The Cyber Threats are Real – We’ve Got to Be Ready
Utility executives must understand that they’re at heightened risk, says Christophe Blassiau, Schneider Electric Global CISO
Creating data-driven, digitized platforms and business is at the fore-front of utility company’s agenda today. Rightfully so, as consumers do everything online, they demand the same of the companies who provide them a service. This requires converging systems and technologies, connecting everything – from information to assets. But the more you move your information and assets online, the more at risk you are from a cyber-attack.
I’m not talking theory here. The past few years have brought the threat into stark relief. We’ve seen an increasing number of attempts, both globally and in the Gulf, to target a variety of industries. Increasingly, hackers are attacking industrial targets.
They understand the amount of damage that can be done by taking a plant offline. These people aren’t amateurs; given the state of relations across the region, the assumption is that cyber threats will increasingly be associated with cyber warfare. Utilities across the Gulf are primarily state-owned. Utility executives must understand that they’re at heightened risk. And they’ve got to be prepared for anything.
But what should the Gulf’s utilities do to defend themselves? Where should they start? Here’s my three essential steps every utility leader in the Gulf should take.
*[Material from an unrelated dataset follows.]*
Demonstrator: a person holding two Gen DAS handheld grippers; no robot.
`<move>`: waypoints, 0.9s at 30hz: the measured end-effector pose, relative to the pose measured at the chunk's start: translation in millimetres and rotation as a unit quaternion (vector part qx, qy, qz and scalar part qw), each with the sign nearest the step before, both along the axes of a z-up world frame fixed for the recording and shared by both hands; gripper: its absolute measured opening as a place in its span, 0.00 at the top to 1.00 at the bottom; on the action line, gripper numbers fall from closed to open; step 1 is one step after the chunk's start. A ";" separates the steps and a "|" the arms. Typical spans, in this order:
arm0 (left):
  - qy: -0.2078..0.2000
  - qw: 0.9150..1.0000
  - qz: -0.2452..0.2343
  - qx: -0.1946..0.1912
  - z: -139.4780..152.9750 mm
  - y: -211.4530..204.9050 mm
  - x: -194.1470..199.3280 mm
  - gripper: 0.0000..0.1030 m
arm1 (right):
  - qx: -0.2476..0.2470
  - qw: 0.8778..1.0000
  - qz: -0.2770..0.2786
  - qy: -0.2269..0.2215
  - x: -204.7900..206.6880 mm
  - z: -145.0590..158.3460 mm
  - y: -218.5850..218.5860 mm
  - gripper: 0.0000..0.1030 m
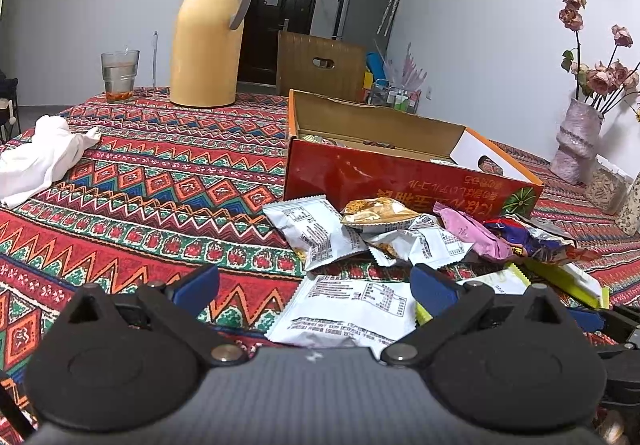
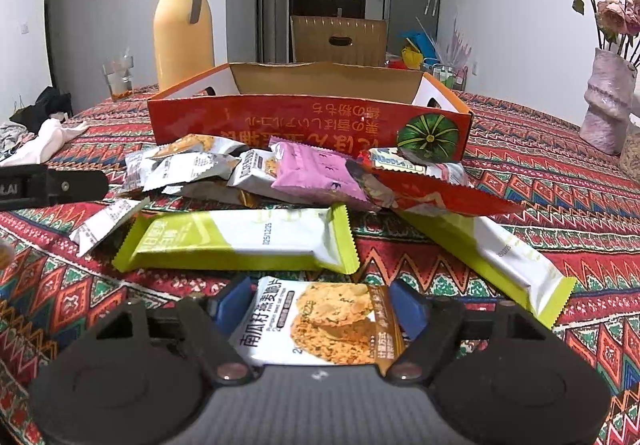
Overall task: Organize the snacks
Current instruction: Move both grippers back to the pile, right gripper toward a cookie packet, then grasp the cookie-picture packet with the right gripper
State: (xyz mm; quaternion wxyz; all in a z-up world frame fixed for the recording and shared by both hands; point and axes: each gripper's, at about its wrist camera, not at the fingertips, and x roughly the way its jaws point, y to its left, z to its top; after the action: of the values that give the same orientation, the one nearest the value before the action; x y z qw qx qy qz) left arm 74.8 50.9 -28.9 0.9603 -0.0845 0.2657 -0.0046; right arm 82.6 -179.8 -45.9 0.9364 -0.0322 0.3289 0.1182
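Note:
A red and orange cardboard box [image 1: 400,175] stands open on the patterned tablecloth, with some packets inside it. In front of it lies a pile of snack packets [image 1: 384,233]: white, orange, pink and dark blue ones. My left gripper [image 1: 314,285] is open low over the cloth, and a white packet [image 1: 348,313] lies flat between its fingers. My right gripper [image 2: 320,303] is shut on an oat crisp packet [image 2: 320,325], with a blue pad against each side. Beyond it lie two green and white bars [image 2: 240,241] and the box [image 2: 280,121].
At the back left stand a yellow thermos jug [image 1: 208,41] and a glass of water [image 1: 119,75]. A white cloth [image 1: 44,157] lies crumpled at the left. A pink vase of dried roses [image 1: 578,143] and clear jars [image 1: 608,185] sit at the right edge.

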 end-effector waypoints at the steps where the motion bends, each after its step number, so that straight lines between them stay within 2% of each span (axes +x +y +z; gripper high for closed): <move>1: 0.000 1.000 0.000 0.000 -0.1 -0.1 0.2 0.00 | 0.000 1.000 0.002 -0.001 -0.7 0.0 0.2 0.31; 14: 0.004 1.000 0.003 -0.003 -1.0 2.1 1.3 0.00 | 0.014 1.000 0.024 -0.012 -6.9 1.2 -0.6 0.53; 21: 0.031 0.999 -0.012 0.015 0.8 -3.6 6.0 0.00 | 0.046 0.998 0.014 -0.028 -11.6 10.7 -18.4 0.53; 27: 0.054 0.998 -0.026 0.026 3.4 -8.9 16.2 0.00 | 0.063 0.997 -0.016 -0.042 -12.3 17.5 -42.7 0.53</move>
State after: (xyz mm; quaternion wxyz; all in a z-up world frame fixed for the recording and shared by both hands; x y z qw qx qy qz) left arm 91.0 42.0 -25.5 0.9460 -0.0530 0.3193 -0.0181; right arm 70.4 -222.6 -28.4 0.9515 0.0273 0.2812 0.1221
View cybersecurity as a business enabler
There’s a misconception that the Chief Information Officer must be a cybersecurity expert. Being a company’s cybersecurity leader is not about being a cybersecurity expert, but rather about being a digital transformation advocate who can connect the dots within the company and its extended enterprise.
As a minimum, every person in the leadership team must understand the potential for being targeted, ask themselves what role they need to play in protecting the company’s assets, and frame digital risk in the context of a business-enabling conversation.
Whenever I meet with a utility company executive, I ask them, “What is the bottom-line impact of cyber threats to cost, continuity, and customer confidence?” By reframing the conversation in terms of what impact the hack can have on the business and customers, we’ll be able to focus minds on getting the resources and the support we need to better safeguard our organizations.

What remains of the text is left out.